EXERCISE DIRECTIONS: The whole listing, exactly as given: write it out, leaving out each image.

COLLECTED DATA:
= = =

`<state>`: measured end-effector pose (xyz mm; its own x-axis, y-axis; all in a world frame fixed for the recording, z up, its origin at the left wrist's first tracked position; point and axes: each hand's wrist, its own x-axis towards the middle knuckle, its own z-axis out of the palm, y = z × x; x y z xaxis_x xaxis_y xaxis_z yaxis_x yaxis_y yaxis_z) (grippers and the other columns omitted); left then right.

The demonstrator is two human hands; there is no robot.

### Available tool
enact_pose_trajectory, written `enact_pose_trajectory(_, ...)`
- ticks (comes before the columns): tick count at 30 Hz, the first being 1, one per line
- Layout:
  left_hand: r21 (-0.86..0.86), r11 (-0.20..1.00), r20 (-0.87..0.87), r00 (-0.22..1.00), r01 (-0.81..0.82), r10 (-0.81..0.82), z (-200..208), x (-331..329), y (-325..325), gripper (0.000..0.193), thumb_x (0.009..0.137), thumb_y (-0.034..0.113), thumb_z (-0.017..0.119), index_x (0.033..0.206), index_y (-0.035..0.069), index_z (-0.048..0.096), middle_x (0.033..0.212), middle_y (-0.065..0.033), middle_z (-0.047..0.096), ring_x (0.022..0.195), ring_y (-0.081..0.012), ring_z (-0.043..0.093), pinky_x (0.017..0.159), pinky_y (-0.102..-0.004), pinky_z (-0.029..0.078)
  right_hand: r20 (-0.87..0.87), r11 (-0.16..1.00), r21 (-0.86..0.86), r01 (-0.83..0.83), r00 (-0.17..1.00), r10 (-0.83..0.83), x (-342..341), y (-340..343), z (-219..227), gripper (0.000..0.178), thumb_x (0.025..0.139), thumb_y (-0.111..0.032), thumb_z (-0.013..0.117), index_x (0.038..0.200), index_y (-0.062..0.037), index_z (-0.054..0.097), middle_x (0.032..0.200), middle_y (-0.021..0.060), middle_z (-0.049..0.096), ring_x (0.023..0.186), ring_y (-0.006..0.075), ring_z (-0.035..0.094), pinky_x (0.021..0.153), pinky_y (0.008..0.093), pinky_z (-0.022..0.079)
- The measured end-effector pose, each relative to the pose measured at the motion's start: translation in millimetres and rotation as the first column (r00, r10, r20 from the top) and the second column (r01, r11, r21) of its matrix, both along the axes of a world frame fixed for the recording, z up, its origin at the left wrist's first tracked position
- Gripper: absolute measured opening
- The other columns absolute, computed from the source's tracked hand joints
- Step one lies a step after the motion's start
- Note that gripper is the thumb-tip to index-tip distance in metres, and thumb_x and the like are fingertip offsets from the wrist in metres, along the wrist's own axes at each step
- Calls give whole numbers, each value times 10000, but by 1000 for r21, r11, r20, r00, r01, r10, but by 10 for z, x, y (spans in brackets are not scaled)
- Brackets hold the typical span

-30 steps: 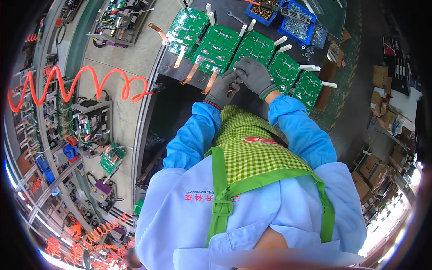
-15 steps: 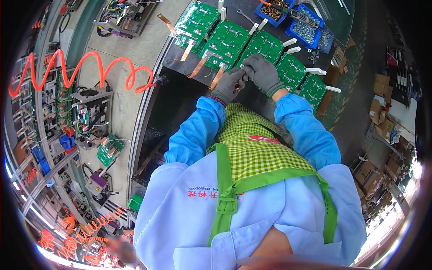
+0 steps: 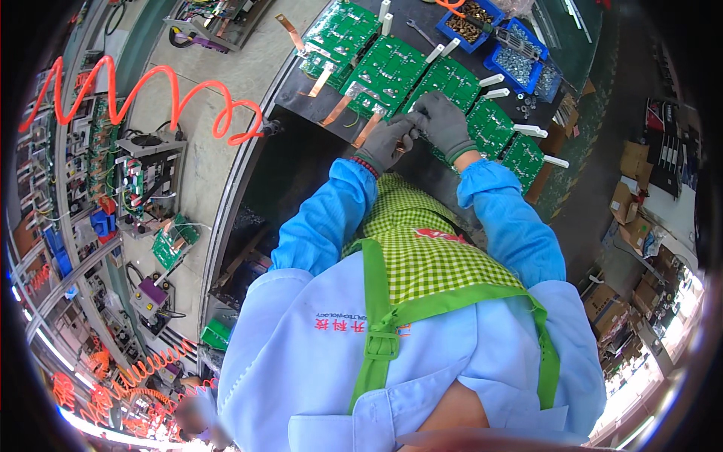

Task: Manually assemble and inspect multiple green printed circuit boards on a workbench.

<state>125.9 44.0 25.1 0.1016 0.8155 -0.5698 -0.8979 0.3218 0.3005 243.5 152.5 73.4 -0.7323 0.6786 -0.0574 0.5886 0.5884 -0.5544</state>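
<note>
Both hands wear grey gloves and meet at the near edge of a row of green circuit boards. My left hand [image 3: 385, 143] is closed in a pinch, its fingertips against those of my right hand [image 3: 446, 124]. My right hand is closed too, over the near part of the middle board [image 3: 446, 80]. Whatever small thing lies between the fingers is hidden. Left of the hands, copper strips [image 3: 368, 129] stick out from a board [image 3: 388, 69] toward me. White posts [image 3: 492, 80] stand out from the boards' far edges.
Beyond the boards lie a wrench [image 3: 419, 29], a blue bin [image 3: 468, 24] of brass-coloured parts and a blue bin [image 3: 518, 60] of silvery hardware with a tool across it. An orange coiled hose [image 3: 177, 98] hangs at left. Cardboard boxes [image 3: 602, 301] stand at right.
The view has shifted slightly, so the boards and bins sit a little further right and lower. Both hands stay together at the same board, with only slight finger movement.
</note>
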Motion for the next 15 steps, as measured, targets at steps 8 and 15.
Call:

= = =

ANSWER TO THIS TASK:
`<state>`: measured end-effector pose (xyz mm; its own x-axis, y-axis; all in a world frame fixed for the recording, z up, its origin at the left wrist's first tracked position; point and axes: each hand's wrist, its own x-axis towards the middle knuckle, its own z-axis out of the palm, y = z × x; x y z xaxis_x xaxis_y xaxis_z yaxis_x yaxis_y yaxis_z) (grippers and the other columns omitted); left then right.

The demonstrator is two human hands; there is no robot.

### Available tool
enact_pose_trajectory, written `enact_pose_trajectory(_, ...)`
- ticks (comes before the columns): tick count at 30 Hz, the first being 1, one per line
- Layout:
  left_hand: r21 (-0.86..0.86), r11 (-0.20..1.00), r20 (-0.87..0.87), r00 (-0.22..1.00), r01 (-0.81..0.82), r10 (-0.81..0.82), z (-200..208), x (-331..329), y (-325..325), gripper (0.000..0.193), thumb_x (0.009..0.137), thumb_y (-0.034..0.113), thumb_z (-0.017..0.119), index_x (0.033..0.206), index_y (-0.035..0.069), index_z (-0.048..0.096), middle_x (0.033..0.212), middle_y (-0.065..0.033), middle_z (-0.047..0.096), ring_x (0.022..0.195), ring_y (-0.081..0.012), ring_z (-0.043..0.093), pinky_x (0.017..0.159), pinky_y (-0.102..-0.004), pinky_z (-0.029..0.078)
  right_hand: r20 (-0.87..0.87), r11 (-0.16..1.00), r21 (-0.86..0.86), r01 (-0.83..0.83), r00 (-0.17..1.00), r10 (-0.83..0.83), x (-342..341), y (-340..343), z (-219..227), gripper (0.000..0.178), thumb_x (0.025..0.139), thumb_y (-0.111..0.032), thumb_z (-0.013..0.117), index_x (0.038..0.200), index_y (-0.062..0.037), index_z (-0.054..0.097), middle_x (0.032..0.200), middle_y (-0.021..0.060), middle_z (-0.049..0.096), ring_x (0.023..0.186), ring_y (-0.006..0.075), ring_z (-0.035..0.094), pinky_x (0.021..0.153), pinky_y (0.008..0.093), pinky_z (-0.022..0.079)
- The measured end-effector pose, each relative to the pose measured at the motion's start: translation in millimetres and rotation as the first column (r00, r10, r20 from the top) and the second column (r01, r11, r21) of its matrix, both along the axes of a world frame fixed for the recording, z up, its origin at the left wrist's first tracked position
- Gripper: absolute measured opening
- The other columns absolute, computed from the source's tracked hand joints
- Step one lies a step after the motion's start
- Note that gripper is the thumb-tip to index-tip distance in metres, and thumb_x and the like are fingertip offsets from the wrist in metres, along the wrist's own axes at each step
- Calls give whole numbers, each value times 10000, but by 1000 for r21, r11, r20, r00, r01, r10, but by 10 for z, x, y (spans in brackets are not scaled)
- Brackets hold the typical span

-30 steps: 
-15 steps: 
+0 steps: 

Task: Manually assemble and inspect multiple green printed circuit boards on a workbench.

<state>125.9 44.0 25.1 0.1016 0.8155 -0.5698 -0.8979 0.3218 0.3005 243.5 152.5 73.4 -0.7323 0.6786 -0.0574 0.5886 0.5884 -0.5544</state>
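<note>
Both hands wear grey gloves and meet at the near edge of a row of green circuit boards. My left hand [image 3: 385, 143] is closed in a pinch, its fingertips against those of my right hand [image 3: 446, 124]. My right hand is closed too, over the near part of the middle board [image 3: 446, 80]. Whatever small thing lies between the fingers is hidden. Left of the hands, copper strips [image 3: 368, 129] stick out from a board [image 3: 388, 69] toward me. White posts [image 3: 492, 80] stand out from the boards' far edges.
Beyond the boards lie a wrench [image 3: 419, 29], a blue bin [image 3: 468, 24] of brass-coloured parts and a blue bin [image 3: 518, 60] of silvery hardware with a tool across it. An orange coiled hose [image 3: 177, 98] hangs at left. Cardboard boxes [image 3: 602, 301] stand at right.
The view has shifted slightly, so the boards and bins sit a little further right and lower. Both hands stay together at the same board, with only slight finger movement.
</note>
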Motion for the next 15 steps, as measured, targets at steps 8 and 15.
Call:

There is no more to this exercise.